Publication TypeJournal Article
Year of Publication2019
AuthorsSoyk, S, Lemmon, ZH, Sedlazeck, FJ, Jiménez-Gómez, JM, Alonge, M, Hutton, SF, Van Eck, J, Schatz, MC, Lippman, ZB
JournalNat Plants
Volume5
Issue5
Pagination471-479
Date Published2019 May
ISSN2055-0278
KeywordsCRISPR-Associated Protein 9, CRISPR-Cas Systems, Domestication, Epistasis, Genetic, Flowers, Gene Duplication, Gene Editing, Genetic Variation, Plant Breeding, Plants, Genetically Modified, Quantitative Trait Loci, Reproduction, Solanum lycopersicum
Abstract

Genome editing technologies are being widely adopted in plant breeding. However, a looming challenge of engineering desirable genetic variation in diverse genotypes is poor predictability of phenotypic outcomes due to unforeseen interactions with pre-existing cryptic mutations. In tomato, breeding with a classical MADS-box gene mutation that improves harvesting by eliminating fruit stem abscission frequently results in excessive inflorescence branching, flowering and reduced fertility due to interaction with a cryptic variant that causes partial mis-splicing in a homologous gene. Here, we show that a recently evolved tandem duplication carrying the second-site variant achieves a threshold of functional transcripts to suppress branching, enabling breeders to neutralize negative epistasis on yield.
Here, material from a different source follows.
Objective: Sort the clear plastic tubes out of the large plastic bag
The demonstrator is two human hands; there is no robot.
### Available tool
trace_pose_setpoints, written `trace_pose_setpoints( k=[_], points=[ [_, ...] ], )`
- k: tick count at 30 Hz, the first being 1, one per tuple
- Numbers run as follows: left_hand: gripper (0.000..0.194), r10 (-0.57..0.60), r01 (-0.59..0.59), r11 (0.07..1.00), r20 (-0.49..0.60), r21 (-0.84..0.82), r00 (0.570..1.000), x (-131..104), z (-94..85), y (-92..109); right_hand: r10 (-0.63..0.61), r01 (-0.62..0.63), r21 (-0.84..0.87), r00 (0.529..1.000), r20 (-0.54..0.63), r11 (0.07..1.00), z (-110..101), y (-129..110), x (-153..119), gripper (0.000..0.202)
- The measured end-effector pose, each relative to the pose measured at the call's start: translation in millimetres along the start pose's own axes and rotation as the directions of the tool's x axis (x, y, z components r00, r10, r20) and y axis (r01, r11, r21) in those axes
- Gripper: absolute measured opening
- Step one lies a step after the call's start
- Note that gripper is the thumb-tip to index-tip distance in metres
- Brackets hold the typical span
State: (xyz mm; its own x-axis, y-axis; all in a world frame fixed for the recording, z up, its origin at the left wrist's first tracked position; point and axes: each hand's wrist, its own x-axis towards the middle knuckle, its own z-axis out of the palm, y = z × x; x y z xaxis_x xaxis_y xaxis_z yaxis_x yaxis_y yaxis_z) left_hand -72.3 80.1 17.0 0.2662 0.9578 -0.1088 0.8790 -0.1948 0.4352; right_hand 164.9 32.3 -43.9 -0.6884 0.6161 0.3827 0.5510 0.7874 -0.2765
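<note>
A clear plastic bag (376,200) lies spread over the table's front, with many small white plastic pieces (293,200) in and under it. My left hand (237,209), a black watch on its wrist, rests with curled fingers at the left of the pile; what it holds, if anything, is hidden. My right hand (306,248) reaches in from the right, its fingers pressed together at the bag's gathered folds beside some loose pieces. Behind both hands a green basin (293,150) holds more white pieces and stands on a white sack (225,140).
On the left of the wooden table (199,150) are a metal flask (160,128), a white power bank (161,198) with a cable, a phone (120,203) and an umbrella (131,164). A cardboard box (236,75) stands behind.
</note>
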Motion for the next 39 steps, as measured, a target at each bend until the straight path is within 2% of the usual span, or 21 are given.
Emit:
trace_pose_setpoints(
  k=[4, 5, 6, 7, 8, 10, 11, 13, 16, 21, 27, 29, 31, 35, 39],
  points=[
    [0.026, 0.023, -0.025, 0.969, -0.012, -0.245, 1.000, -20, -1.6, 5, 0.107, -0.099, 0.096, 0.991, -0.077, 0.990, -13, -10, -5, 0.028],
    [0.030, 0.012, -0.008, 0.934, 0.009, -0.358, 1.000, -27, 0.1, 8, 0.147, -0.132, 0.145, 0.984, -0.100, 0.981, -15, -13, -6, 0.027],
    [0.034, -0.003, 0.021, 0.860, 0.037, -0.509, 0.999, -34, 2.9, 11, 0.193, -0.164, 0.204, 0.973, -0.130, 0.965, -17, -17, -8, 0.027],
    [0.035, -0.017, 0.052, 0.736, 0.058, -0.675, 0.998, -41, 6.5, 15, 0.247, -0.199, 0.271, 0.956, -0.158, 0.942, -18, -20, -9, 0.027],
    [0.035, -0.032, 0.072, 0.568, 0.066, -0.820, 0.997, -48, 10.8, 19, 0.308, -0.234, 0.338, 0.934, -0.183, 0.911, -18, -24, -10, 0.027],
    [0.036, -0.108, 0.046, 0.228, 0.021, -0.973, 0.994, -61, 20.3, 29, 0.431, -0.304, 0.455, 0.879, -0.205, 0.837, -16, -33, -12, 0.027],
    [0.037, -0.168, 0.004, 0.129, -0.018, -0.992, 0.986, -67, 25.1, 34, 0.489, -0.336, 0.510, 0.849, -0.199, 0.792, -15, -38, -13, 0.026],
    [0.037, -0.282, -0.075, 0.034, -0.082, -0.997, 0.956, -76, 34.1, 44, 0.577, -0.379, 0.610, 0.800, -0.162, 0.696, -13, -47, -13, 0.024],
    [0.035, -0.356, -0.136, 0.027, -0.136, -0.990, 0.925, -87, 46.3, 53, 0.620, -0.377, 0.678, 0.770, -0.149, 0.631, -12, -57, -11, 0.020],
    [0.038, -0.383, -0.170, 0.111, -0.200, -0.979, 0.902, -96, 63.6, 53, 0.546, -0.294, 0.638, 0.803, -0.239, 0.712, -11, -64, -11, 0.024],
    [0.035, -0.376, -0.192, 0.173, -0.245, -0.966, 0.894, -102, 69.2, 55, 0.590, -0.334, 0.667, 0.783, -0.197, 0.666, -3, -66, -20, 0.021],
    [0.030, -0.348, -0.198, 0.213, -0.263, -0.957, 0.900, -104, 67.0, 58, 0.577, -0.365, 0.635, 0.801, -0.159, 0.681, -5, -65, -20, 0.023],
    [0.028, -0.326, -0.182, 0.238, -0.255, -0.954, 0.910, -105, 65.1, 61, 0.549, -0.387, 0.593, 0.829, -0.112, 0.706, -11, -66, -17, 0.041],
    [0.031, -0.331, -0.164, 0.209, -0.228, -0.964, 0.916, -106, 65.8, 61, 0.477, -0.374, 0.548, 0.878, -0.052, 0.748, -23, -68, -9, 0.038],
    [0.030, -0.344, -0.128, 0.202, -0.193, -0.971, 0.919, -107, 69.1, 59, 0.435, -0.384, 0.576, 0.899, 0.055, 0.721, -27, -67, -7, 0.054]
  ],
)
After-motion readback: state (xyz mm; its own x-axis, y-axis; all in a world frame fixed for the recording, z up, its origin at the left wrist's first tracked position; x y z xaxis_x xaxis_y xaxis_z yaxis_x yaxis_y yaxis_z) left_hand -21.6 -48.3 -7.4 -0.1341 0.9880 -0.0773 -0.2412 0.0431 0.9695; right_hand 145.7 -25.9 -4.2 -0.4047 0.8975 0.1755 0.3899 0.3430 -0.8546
By dissecting the dosage mechanisms by which this structural variant restored normal flowering and fertility, we devised strategies that use CRISPR-Cas9 genome editing to predictably improve harvesting. Our findings highlight the under-appreciated impact of epistasis in targeted trait breeding and underscore the need for a deeper characterization of cryptic variation to enable the full potential of genome editing in agriculture.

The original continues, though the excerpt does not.